Interview: Alison Levi

Interview:

  

Alison Levi

 

IN the coming days, I am turning my (electronic attention) to…

the girls (in a non-perverted way).  With interviews (with) Dana McKeon and NINA approaching; some interesting reviews and new bands- I am focused on the women of music.  Just having assessed IV Rox- a London-Essex Pop-R ‘n’ B collective- I turn my attentions to Alison Levi- one of my favourite musicians around.  Because I have followed her career (for a long time now) I was keen to catch up with her; find out what was on the horizon- following the release of her latest track, Long Way Down.  In the last few months shr has been performing various gigs; taking her music to new crowds- working on new projects.  When I reviewed Levi last year (in February) her track Boy You Better Run (live) came under my radar: I was staggered by thr vocal prowess; its beauty and intimacy; the power and emotion- I came away feeling stunned and seduced.  Few female singers have the same breadth and range; the ability to switch emotions (within the space of a line)- Levi is that rarest of artists.  Being such a down-to-earth and witty figure- her Twitter feed is filled with humour and comedic insights- it has been great catching up; seeing what makes (Levi tick)- and the finest moments from 2015.

Hi Alison.  I hope you are well.  How has your day been?

Alright thanks! I’ve been writing for an anti-smoking campaign.  Not exactly authentic songwriting but it’s actually a lot of fun.

You are based out of London- where a lot of (varied) female singers are based.  Do you feel pressure as a singer (to make your voice heard)?

I think that it doesn’t matter where you live; the industry as a whole is saturated with musicians and singers from all over the globe (that want to be heard and make a career for themselves).  This is on the one hand brilliant for music and the consumer- as there is an unlimited supply- though on the other hand, it makes it incredibly competitive and difficult for the musician.  I certainly don’t compete with other women: being female should have nothing to do with it.  There is a tendency I suppose, to make us compete with each other ‘cat fight’ if you like; but I try not to partake in that.  I’m competing with everyone equally, including myself!

What do you think distinguishes your music/voice aside from your peers?

The mix of genres maybe?

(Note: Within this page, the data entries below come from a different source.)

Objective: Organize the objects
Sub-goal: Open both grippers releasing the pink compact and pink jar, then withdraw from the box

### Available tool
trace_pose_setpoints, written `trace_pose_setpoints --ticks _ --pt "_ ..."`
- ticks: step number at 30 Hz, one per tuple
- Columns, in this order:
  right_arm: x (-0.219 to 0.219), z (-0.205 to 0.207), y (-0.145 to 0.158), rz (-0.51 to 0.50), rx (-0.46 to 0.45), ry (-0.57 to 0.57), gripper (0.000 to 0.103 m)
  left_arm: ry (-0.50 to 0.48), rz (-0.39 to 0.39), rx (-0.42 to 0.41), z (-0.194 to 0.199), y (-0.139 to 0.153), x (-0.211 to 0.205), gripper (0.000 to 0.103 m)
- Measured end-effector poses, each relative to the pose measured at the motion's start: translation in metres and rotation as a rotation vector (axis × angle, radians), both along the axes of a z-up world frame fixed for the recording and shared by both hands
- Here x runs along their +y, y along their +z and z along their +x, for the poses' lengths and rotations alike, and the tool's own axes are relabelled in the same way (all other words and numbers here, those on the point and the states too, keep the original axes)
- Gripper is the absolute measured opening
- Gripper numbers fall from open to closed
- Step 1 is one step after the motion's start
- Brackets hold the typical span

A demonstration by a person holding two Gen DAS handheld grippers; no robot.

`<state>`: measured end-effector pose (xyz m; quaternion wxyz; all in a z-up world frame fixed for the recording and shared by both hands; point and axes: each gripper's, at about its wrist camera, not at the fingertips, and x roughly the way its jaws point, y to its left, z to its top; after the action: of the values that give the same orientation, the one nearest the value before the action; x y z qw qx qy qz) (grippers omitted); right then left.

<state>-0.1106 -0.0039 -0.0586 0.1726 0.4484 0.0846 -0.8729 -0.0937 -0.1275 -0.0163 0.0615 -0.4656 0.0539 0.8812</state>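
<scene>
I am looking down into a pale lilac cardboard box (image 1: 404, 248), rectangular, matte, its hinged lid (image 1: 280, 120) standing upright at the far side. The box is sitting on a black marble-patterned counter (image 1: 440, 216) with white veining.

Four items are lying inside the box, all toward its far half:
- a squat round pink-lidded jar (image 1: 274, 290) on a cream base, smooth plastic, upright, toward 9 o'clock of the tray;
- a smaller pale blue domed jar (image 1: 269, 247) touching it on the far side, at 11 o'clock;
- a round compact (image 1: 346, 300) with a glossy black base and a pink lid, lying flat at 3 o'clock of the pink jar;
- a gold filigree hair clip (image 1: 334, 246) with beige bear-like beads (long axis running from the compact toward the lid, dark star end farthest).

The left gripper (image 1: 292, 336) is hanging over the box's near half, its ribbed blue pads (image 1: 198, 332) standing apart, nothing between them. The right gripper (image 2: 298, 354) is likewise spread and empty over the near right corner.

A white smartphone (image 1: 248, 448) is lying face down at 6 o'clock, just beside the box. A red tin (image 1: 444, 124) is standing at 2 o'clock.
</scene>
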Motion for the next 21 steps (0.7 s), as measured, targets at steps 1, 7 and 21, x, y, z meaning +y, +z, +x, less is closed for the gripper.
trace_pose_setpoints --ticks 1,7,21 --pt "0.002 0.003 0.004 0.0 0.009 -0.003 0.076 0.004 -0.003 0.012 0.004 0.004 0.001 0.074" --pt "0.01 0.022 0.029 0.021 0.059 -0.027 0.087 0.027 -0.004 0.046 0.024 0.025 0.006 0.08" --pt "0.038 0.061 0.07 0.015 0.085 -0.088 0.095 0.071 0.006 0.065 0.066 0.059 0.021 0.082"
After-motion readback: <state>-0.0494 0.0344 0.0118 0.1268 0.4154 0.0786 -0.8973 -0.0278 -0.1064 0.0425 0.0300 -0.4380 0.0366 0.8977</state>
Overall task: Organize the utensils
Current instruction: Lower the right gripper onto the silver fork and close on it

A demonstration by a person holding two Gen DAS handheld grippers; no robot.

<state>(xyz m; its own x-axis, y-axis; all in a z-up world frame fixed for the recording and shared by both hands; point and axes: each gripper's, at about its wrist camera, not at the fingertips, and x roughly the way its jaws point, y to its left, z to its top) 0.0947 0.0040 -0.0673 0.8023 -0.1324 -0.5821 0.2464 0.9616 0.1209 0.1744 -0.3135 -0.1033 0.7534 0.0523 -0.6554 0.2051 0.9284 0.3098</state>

I seem to be unique in my diverse tastes; I grew up listening to Bubblegum-Pop like the Spice Girls or Britney Spears (as well as) Hip-Hop and bands like Radiohead and System of a Down.  The contrast was really vast.  I just love songs and I think it doesn’t matter what genre- if you have strong chord structures and melody I’m yours.  Also the cinematic aspect too, I LOVE film scores; I’ll have them in my playlists along with my other music.  I love the sense of drama and emotion in them; it really gets me.  Mostly I hope people can hear that I’m a true songwriter (more than anything else) which I see as a unique craft- and I really try to make good songs.  Then you put my loud London voice over it and hopefully you have something that is undeniably me!

Your official website (and social media feeds) shows you have a cheeky and humorous side.  You come off as very fun and witty.  Do you find it important to connect with your fans; come off as quite personable and approachable?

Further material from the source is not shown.